The next morning, January 14th, the plaintiff commenced this action. On January 18th the board of county commissioners, having found the treasurer's account correct, by resolution approved the same, and thereupon Howard tendered his resignation as treasurer, and C. L. Norton, cashier of the plaintiff bank, was appointed his successor. On the next day, January 19th, by further resolution of said board, the bondsmen were required to turn over to the county commissioners all the evidences of deposit and all funds belonging to the county, and thereupon the check of the bondsmen in the sum of $27,236.63, certified by McKinney, president of the plaintiff bank, was accepted of the county commissioners in full discharge of the bondsmen for the funds received of the county January 13th, and Norton, as county treasurer, receipted to the commissioners for that sum of money in currency. Prior to taking possession of Howard's funds and the check in suit by the county commissioners, there was evidence tending to show that the board was notified by one Wilkes not to take the check under consideration; that the payment of the check would be resisted. This testimony was disputed. [150 U.S. 231, 237] The case was removed for trial to Moody county, and the court, upon motion of the plaintiff at the close of the defendant's testimony, directed a verdict for the amount of the check, upon which judgment was rendered by the district court for $18,417.24. The case was appealed to the supreme court of the territory, where the judgment below was affirmed, ( 50 N. W. Rep. 829,) and the defendant sued out a writ of error from this court.
Mr. Justice Brewer dissenting.
Thos. B. McMartin and R. J. Wells, for plaintiffs in error.
George A. Madill and C. K. Davis, for defendant in error. [150 U.S. 231, 238]
Mr. Justice BROWN, after stating the facts in the foregoing language, delivered the opinion of the court.
As the check in this case is admitted to have been obtained without consideration, and to have been invalid in the hands of the immediate payee, the plaintiff, to sustain its own title, must prove either that it was itself a bona fide holder without notice, or that the county commissioners, of whom it received the paper, had taken the same for value without notice of any defect in its inception. Lytle v. Town of Lansing, 147 U.S. 59 , 13 Sup. Ct. Rep. 254.

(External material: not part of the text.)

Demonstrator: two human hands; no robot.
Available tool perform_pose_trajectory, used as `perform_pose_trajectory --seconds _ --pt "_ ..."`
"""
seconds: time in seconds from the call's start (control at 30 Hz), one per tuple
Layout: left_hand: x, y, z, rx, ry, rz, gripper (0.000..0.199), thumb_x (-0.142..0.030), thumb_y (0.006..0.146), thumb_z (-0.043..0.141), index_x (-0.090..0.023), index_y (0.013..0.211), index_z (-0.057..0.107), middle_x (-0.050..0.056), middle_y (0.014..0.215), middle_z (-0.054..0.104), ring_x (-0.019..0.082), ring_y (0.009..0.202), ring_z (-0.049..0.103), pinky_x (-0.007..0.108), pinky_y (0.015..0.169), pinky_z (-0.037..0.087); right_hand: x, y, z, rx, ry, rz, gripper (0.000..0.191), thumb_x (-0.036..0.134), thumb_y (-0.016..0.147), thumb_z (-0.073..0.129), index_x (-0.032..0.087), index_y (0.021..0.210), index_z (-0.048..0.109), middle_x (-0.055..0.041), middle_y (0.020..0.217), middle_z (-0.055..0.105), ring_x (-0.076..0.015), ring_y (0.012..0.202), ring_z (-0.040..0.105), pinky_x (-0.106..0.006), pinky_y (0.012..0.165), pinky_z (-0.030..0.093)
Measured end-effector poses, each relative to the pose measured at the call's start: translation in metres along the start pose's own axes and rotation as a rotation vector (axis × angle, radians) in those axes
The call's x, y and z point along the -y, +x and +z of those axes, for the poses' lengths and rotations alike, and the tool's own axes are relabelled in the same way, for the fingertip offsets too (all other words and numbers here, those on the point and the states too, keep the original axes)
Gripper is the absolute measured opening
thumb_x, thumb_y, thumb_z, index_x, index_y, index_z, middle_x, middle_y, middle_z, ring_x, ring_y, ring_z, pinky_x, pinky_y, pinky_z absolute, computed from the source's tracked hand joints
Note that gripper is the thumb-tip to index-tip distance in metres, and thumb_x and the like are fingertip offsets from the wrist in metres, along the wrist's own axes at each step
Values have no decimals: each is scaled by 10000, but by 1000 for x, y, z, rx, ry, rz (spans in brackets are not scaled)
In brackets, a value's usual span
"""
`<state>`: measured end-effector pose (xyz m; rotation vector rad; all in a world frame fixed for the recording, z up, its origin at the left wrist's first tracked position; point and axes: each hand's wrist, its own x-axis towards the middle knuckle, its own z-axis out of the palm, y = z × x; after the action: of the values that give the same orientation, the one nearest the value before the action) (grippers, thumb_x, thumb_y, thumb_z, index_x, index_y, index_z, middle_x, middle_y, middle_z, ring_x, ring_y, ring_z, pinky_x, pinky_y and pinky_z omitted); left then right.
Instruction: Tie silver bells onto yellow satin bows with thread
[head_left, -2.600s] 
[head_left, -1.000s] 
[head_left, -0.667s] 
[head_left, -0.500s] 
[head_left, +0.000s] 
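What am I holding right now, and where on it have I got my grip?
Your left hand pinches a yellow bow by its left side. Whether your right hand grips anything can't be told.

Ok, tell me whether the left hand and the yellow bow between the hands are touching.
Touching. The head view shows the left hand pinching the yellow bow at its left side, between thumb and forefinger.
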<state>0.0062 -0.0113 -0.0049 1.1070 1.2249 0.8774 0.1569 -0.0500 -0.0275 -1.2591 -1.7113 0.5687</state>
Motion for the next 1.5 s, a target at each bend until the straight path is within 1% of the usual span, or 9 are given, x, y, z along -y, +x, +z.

The circumstances under which the check was issued were a plain fraud upon the law and also upon the county commissioners. It seems that Howard kept his deposit as county treasurer with the defendant bank, and had been personally [150 U.S. 231, 239] interested with it in different enterprises. He says that, a few days before his semiannual settlement, he had a talk with Mr. Wells, president of the bank, in which the latter agreed to assist him in this settlement. He told them that it would take about $15,0000 to make the settlement. He proposed to the cashier to give him a note for the amount, but the cashier told him it would be better to make some drafts to cover that amount of credit. He thereupon made three drafts, aggregating $15,000, upon M. D. Steevers & Co., of Chicago, who had before this honored his drafts, at the same time telling the cashier that he had not the proper credit to obtain payment of them. The bank thereupon gave him a deposit book showing a balance of $15,625.01 on deposit. This the board refused to accept, and demanded a certified check, which the bank refused to give, but gave the cashier's check in suit.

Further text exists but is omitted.